En distintos círculos del ámbito pesquero suramericano se comenta estos días en torno a un artículo que, amparado su autor en el seudónimo Peces sin Fronteras, denuncia la captura indiscriminada de peces por medio de todo tipo de buques, especialmente los industriales que, a gran escala, depredan aquellos mares otrora privilegiados y que, ahora, pasan por una situación de -también- evidente sobrepesca.

El autor del artículo pone en voz de un pez -podría ser una anchoveta- las penurias por las que pasan, conscientes de que su vida, aún siendo corta, cortísima, vale tanto como nada y se queja de que diez kilos de animalitos de su especie escaldados en cocederos y posteriormente triturados, sirvan como equivalente a un kilogramo de pienso para otros peces de cultivo o, más prosaicamente, para una pequeña ración de comida de los cerdos.
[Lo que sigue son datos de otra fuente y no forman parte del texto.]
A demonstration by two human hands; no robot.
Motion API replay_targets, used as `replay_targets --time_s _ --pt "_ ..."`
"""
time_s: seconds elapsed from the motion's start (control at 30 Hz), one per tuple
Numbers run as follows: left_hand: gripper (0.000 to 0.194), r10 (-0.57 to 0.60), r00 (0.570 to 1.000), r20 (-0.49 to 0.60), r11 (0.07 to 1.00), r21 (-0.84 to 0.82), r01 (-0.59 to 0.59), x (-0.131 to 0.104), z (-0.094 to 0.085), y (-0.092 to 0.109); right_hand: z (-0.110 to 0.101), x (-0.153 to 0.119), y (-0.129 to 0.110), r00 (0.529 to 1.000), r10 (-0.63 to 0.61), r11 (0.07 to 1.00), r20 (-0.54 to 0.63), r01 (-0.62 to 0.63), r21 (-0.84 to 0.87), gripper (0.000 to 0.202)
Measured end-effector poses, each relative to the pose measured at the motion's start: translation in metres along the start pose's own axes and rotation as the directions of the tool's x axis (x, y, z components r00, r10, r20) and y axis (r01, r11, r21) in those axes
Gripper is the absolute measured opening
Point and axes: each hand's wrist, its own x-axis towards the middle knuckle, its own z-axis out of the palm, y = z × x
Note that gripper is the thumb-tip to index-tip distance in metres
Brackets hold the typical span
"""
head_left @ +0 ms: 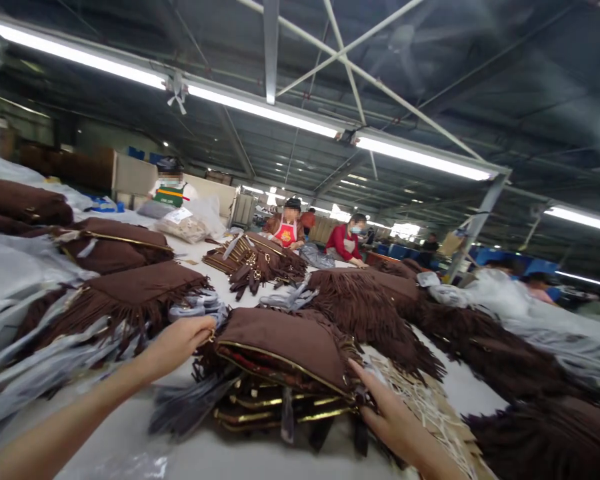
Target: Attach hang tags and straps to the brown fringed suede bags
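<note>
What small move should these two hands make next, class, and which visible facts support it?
Perhaps raise the top brown bag slightly off the bags beneath: the left hand pinches a small gold fitting by its left end, and the right hand is at its right end.

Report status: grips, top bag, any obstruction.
Left grip pinching gold hardware; right grip at right end of brown bag. Bag atop stack. Fringed bag close behind, not blocking.
</note>
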Motion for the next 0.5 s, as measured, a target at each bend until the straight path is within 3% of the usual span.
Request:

Es un artículo que debieran leer todos cuantos, directa o indirectamente, viven de la pesca en un mundo que, desde hace muchos años, y a pesar de la existencia de aguas territoriales, nacionales o Zonas Económicas Exclusivas reconocidas en el derecho marítimo internacional, carecen de fronteras porque es habitual, cada vez más, la concentración en caladeros muy diversos de flotas europeas -entre estas la española-, coreanas, japonesas, italianas, griegas, rusas, etc., capaces de capturar miles de toneladas de peces de diversas especies en un solo día, mientras que la flota artesanal sobrevive malamente de aquellos que, con un poco de suerte, logran huir de los grandes "sacos" de las redes para caer, sin transición alguna que les permita en tiempo y forma la reproducción, en los aparejos de aquellos que, casi, casi, pescan para sobrevivir ya que la pesca es prácticamente su único sustento.
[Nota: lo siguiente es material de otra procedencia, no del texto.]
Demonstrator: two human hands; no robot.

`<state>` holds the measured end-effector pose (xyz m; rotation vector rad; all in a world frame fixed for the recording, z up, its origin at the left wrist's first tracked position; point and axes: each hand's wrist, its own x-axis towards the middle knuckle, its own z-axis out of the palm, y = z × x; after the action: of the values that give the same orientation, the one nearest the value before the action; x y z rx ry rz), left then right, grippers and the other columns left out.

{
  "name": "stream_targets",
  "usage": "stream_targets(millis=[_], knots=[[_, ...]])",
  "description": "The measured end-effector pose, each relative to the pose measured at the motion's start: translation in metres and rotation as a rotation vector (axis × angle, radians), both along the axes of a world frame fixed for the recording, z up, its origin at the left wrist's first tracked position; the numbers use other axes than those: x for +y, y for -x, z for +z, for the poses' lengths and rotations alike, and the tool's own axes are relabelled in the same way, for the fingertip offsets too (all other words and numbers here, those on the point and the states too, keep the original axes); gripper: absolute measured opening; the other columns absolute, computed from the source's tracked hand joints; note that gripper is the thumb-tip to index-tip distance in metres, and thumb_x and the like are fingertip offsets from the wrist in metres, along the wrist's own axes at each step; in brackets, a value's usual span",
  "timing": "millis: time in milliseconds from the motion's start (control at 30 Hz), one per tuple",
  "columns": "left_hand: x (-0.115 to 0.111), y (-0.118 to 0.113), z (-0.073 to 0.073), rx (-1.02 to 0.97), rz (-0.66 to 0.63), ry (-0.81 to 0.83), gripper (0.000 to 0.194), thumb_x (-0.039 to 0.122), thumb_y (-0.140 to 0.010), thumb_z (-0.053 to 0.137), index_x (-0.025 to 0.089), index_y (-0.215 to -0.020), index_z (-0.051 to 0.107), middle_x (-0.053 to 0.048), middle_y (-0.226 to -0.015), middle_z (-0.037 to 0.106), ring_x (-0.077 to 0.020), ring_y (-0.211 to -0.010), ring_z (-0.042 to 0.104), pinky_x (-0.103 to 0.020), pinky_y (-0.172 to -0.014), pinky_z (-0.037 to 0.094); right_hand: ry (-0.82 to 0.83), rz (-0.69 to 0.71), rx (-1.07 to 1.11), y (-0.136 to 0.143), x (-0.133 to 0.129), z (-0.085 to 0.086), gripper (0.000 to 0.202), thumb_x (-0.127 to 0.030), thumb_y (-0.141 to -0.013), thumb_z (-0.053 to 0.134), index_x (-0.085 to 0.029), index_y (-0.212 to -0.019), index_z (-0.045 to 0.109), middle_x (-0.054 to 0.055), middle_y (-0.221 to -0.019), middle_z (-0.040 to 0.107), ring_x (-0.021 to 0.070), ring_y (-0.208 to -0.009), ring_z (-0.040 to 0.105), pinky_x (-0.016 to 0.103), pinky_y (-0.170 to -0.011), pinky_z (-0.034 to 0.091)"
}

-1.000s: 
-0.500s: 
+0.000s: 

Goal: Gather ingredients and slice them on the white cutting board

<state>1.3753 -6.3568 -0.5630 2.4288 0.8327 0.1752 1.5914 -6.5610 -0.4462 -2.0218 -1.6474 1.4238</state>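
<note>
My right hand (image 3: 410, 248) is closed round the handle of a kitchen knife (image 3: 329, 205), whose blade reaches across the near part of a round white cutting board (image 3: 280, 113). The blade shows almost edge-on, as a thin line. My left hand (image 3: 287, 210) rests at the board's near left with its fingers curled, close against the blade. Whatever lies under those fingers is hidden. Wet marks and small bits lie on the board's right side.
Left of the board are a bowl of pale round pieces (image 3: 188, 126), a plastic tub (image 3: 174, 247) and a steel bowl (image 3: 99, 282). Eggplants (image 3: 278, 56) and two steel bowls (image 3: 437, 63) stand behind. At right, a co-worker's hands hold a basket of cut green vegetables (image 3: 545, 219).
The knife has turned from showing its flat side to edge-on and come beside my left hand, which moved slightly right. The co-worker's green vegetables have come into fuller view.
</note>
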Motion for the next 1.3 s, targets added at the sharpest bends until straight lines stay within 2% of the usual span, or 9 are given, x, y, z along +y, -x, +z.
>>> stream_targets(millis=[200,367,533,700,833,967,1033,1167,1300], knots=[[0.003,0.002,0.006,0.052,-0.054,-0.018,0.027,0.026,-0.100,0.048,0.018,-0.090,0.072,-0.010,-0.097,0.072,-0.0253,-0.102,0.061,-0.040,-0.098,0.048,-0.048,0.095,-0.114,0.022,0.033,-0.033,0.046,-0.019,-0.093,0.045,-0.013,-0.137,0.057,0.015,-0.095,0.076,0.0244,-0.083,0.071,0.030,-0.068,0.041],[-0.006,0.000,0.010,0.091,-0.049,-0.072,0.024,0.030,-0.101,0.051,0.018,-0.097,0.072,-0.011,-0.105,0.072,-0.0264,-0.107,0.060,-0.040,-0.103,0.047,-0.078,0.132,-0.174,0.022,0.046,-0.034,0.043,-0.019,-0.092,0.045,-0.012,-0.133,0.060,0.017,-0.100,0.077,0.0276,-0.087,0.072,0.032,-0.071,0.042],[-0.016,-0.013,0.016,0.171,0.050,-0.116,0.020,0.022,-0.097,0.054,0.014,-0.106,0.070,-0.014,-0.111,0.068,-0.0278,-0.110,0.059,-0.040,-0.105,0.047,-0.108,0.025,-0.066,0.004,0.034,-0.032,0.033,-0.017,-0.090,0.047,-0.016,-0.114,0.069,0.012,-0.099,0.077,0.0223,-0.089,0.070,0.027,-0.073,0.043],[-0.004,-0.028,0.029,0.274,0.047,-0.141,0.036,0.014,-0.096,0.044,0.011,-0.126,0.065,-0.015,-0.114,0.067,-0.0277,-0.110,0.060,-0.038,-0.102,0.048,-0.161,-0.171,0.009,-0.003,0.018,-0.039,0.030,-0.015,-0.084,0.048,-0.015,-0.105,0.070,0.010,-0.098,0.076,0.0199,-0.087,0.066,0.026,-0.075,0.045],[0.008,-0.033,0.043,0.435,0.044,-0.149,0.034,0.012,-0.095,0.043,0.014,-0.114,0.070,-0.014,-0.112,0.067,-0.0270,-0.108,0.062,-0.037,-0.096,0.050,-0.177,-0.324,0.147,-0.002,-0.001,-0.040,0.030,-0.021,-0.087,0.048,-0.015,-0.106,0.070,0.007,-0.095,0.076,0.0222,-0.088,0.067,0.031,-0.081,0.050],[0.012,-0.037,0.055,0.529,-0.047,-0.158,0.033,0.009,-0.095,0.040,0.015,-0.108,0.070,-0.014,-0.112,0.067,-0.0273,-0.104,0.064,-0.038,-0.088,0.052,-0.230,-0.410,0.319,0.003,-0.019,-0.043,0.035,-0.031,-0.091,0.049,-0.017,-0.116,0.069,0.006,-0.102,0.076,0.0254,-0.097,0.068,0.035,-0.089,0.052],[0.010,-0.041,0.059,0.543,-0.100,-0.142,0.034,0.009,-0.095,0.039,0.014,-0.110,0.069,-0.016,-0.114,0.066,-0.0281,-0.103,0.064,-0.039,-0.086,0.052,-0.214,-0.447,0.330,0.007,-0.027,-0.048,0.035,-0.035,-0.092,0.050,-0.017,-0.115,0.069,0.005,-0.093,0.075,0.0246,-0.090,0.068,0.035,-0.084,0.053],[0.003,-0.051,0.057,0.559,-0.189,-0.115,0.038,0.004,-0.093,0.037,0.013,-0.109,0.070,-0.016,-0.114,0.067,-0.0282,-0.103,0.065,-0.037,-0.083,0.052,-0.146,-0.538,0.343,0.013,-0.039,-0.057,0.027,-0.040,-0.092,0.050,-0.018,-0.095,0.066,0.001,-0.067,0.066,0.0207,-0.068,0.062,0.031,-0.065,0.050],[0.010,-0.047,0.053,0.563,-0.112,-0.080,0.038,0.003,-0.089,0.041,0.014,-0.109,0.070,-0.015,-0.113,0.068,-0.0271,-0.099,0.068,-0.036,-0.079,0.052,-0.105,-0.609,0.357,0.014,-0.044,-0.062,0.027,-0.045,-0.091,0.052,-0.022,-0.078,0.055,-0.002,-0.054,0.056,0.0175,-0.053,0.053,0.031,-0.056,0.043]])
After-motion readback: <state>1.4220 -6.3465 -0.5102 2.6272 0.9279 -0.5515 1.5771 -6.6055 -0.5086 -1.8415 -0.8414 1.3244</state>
Uno recuerda aquellos años en los que era posible pescar con redes desde la misma playa, cuando la xouba embarraba en la arena perseguida en la ría por manadas de delfines. Lo mismo ocurría durante la noche con la pota y el calamar, que se aproximaban a tierra, nunca supe por qué, y que eran aprovechados por la ciudadanía que utilizaba lámparas de carburo y linternas para atraer a los cefalópodos y, con la mano, hacerse con ellos. Otras veces eran plagas de cangrejos -queimacasas, les denominaban, o también patulate- que en toneladas y toneladas sembraban las playas arousanas en un posible intento reproductivo y que los labradores -no se utilizaba entonces la denominación agricultores- capturaban valiéndose de mil artes para, en un carro de vacas, conducirlos a sus fincas y hacer de ellos un abono orgánico que la tierra agradecía en forma de patata o maíz.

Hoy esas estampas son imposibles de reproducir porque, en la mar, son los grandes buques industriales los que logran extinguir todo tipo de vida con sus redes interminables que izan a bordo y posteriormente arrojan a las bodegas del barco miles de toneladas de peces destinados exclusivamente a la harina de pescado, convirtiendo indirectamente a la acuicultura en el mayor predador de los mares.

La sobrepesca nos conduce inexorablemente a mares carentes de vida que nuestros nietos sólo podrán conocer -si sobreviven a la falta de Omega 3 procedente de peces- por las ventajas tecnológicas de los sistemas de grabación. Algo imperdonable.